The “initial” fourth-quarter GDP estimate was released a month late, when the government would typically issue its second read of GDP, because of the government shutdown.
Economists think the economy will continue to grow throughout 2019, thanks to a very strong labor market that continues to enjoy ultralow unemployment rate, robust job growth, and steady wage growth. The Federal Reserve pivoted in January from a policy of gradually raising rates to one of “patience,” a move which many see as supporting further growth and that has buoyed financial markets at the start of the year. The Fed predicts GDP will grow 2.3 percent this year.
But growth is expected to be lower this year, not touching the heights of last year’s summer and fall. Some economists think the economy could fall into a recession in 2020, which might weigh on voters in that year’s presidential election.
Consumer spending slowed but not by as much as many economists expected. This rose at an inflation-adjusted, annualized rate of 2.8 percent in the fourth quarter. Spending on durable goods actually increased, defying expectations that trade fights and tariffs would drag on this area of the economy, while spending on services and nondurable goods slowed.

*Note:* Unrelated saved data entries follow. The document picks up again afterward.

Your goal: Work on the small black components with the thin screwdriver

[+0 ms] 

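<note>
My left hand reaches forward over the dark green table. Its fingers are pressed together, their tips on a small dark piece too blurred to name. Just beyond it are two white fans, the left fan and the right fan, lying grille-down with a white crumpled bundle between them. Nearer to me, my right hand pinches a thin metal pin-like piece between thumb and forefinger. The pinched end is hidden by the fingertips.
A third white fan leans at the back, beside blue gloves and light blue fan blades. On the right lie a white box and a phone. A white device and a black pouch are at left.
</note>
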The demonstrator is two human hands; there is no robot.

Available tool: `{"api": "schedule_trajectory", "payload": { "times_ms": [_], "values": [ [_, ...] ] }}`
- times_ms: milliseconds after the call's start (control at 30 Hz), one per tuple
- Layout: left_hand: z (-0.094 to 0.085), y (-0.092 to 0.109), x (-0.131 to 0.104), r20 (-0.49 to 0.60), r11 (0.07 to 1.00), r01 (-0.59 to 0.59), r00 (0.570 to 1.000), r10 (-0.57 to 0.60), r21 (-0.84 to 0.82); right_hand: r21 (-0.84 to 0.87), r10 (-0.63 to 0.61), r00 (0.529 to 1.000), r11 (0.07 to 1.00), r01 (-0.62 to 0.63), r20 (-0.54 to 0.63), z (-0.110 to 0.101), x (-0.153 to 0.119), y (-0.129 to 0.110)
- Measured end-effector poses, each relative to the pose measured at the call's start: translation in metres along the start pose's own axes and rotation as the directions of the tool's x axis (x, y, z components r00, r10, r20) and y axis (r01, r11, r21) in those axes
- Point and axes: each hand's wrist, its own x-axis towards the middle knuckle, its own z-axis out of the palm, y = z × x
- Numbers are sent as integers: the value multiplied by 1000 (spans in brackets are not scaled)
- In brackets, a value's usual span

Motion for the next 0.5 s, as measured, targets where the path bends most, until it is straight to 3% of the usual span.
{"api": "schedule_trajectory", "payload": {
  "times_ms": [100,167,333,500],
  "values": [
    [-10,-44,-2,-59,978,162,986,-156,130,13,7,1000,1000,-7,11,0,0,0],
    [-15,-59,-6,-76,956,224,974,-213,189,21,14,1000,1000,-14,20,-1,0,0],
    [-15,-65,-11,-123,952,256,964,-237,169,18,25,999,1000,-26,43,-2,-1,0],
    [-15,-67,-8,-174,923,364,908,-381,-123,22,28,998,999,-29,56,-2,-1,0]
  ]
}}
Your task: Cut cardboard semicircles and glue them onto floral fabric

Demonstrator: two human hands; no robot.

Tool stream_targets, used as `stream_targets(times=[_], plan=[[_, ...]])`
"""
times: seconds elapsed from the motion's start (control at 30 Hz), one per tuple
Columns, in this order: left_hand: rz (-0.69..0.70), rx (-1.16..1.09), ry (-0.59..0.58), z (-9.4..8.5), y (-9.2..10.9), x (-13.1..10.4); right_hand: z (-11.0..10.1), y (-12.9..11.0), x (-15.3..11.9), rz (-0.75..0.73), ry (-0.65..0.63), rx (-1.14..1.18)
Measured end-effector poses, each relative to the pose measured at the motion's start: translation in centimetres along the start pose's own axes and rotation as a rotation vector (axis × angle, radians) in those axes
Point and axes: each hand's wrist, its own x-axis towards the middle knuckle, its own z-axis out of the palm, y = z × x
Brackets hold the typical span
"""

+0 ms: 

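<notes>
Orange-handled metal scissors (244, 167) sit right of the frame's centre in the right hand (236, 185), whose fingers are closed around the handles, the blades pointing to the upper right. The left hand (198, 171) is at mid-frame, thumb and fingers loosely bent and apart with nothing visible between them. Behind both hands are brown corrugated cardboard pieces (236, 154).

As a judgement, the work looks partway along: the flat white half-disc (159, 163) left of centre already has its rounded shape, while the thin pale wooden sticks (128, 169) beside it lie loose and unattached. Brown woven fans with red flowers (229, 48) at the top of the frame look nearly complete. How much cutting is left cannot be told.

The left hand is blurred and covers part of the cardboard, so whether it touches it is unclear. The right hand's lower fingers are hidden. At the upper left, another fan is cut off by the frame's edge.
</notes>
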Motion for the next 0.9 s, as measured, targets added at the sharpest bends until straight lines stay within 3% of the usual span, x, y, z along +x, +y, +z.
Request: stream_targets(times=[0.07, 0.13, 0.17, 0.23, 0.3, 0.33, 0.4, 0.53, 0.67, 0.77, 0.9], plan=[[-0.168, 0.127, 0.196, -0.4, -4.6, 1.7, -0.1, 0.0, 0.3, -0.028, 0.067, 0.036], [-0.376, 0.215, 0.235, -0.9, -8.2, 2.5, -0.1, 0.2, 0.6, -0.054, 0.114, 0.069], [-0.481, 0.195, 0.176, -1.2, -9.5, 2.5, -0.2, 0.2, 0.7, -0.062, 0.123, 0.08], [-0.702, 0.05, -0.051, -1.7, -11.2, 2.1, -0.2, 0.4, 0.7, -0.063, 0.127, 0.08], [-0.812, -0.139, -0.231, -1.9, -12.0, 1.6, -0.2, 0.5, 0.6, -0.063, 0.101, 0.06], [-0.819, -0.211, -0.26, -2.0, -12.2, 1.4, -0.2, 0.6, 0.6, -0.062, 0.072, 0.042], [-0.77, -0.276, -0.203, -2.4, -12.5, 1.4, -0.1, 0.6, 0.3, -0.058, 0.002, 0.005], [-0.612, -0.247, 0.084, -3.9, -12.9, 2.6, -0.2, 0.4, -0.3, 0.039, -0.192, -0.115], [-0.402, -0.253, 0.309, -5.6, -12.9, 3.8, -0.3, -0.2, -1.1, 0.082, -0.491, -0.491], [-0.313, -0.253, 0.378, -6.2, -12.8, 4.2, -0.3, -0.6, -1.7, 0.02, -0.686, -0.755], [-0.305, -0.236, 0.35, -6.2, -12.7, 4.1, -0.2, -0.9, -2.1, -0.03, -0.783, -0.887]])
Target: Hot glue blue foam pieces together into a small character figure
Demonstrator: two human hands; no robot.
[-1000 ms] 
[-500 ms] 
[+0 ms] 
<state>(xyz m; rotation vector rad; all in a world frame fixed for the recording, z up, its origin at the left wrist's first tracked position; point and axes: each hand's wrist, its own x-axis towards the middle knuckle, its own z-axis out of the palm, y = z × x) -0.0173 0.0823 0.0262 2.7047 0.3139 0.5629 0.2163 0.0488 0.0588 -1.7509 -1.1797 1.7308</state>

Also defying predictions of a trade fight slowdown was a rise in business investment. Nonresidential fixed investment–a category that includes research and development spending, software and equipment purchases–grew at a 6.2 percent rate, much higher than the 2.5 percent rate recorded in the prior quarter. This seems to indicate that the tax cuts are boosting business investment, something Trump administration economists predicted but many outside the administration thought was unlikely.
Inflation was muted in the fourth quarter. The price index for personal consumption expenditures, a measure of inflation that tracks – but is different from – the better known Consumer Price Index, rose at a 1.5 percent pace in the fourth quarter. Core inflation–which excludes food and energy–was up just 1.7 percent. Both are lower than the 2 percent rate targeted by the Federal Reserve.
Compared with a year earlier, output in the fourth quarter was 3.1 percent higher. Total output for the year was 2.9 percent above 2017’s output.